Excerpts from a dataset:

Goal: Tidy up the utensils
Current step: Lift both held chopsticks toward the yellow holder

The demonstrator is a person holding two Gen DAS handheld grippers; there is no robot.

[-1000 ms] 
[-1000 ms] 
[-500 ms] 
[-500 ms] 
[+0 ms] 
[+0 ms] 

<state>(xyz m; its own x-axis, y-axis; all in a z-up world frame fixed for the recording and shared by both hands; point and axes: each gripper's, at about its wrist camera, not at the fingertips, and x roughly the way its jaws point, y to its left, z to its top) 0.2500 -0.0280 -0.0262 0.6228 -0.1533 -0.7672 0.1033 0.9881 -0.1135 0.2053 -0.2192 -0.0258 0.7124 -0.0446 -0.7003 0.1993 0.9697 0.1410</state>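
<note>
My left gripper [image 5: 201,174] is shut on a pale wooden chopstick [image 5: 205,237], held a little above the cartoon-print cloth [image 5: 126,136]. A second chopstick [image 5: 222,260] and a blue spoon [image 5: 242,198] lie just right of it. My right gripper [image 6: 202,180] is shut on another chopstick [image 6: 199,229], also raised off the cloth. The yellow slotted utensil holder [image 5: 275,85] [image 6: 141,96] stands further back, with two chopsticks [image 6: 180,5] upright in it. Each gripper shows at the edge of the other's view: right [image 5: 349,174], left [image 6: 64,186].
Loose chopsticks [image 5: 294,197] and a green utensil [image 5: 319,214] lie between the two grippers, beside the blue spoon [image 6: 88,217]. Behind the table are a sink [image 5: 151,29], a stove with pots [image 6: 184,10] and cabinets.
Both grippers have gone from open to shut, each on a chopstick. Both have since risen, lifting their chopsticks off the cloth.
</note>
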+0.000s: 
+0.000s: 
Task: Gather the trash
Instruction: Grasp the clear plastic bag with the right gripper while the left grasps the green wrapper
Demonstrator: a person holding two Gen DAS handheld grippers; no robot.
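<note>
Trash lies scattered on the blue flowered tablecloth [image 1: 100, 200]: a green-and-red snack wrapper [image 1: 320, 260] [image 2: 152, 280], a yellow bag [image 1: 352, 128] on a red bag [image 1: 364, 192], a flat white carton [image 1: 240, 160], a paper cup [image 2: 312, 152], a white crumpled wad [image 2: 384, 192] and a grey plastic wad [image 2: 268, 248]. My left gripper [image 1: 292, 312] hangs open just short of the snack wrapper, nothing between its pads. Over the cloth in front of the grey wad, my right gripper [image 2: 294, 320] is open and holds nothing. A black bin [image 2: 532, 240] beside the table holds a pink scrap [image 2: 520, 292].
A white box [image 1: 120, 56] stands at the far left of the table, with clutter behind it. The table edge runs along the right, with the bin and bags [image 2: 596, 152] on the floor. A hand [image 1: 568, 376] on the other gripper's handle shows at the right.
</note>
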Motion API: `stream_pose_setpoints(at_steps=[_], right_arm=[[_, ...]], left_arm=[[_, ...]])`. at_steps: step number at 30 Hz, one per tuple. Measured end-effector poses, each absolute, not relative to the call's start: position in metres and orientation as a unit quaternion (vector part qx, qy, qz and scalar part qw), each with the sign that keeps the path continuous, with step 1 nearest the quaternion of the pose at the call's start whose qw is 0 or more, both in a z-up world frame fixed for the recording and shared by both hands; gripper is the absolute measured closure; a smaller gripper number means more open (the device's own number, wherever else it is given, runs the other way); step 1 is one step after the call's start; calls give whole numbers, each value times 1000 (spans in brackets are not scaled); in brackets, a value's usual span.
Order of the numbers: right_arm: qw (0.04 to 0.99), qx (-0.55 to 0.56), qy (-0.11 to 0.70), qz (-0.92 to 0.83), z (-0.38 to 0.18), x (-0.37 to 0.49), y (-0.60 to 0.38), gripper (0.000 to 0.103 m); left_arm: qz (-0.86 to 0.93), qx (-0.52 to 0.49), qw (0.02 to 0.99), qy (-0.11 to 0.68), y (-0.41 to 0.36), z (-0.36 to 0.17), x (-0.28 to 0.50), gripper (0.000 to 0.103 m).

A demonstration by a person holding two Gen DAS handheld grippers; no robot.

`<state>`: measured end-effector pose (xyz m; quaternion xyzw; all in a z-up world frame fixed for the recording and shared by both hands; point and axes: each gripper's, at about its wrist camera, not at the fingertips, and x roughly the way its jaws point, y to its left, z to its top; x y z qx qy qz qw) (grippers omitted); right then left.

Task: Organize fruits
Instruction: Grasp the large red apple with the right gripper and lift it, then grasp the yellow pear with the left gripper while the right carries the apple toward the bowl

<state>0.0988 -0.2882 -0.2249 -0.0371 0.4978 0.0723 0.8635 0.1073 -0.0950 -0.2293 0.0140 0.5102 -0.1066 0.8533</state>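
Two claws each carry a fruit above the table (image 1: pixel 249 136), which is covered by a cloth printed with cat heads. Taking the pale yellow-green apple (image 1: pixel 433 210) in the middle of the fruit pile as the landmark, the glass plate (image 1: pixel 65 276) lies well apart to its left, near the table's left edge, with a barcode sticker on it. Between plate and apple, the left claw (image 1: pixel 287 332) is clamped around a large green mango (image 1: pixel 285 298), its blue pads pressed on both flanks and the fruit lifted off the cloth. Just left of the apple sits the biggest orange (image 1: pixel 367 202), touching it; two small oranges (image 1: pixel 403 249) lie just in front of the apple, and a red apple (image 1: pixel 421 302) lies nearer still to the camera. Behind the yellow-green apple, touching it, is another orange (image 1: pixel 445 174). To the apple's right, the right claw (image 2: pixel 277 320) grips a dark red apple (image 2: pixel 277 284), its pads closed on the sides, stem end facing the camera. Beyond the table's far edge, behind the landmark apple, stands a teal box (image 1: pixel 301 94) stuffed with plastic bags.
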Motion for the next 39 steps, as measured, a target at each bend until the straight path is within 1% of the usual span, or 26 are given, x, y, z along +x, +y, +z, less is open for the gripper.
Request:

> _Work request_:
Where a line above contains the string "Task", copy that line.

> _Final answer_:
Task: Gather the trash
Task: Organize fruits

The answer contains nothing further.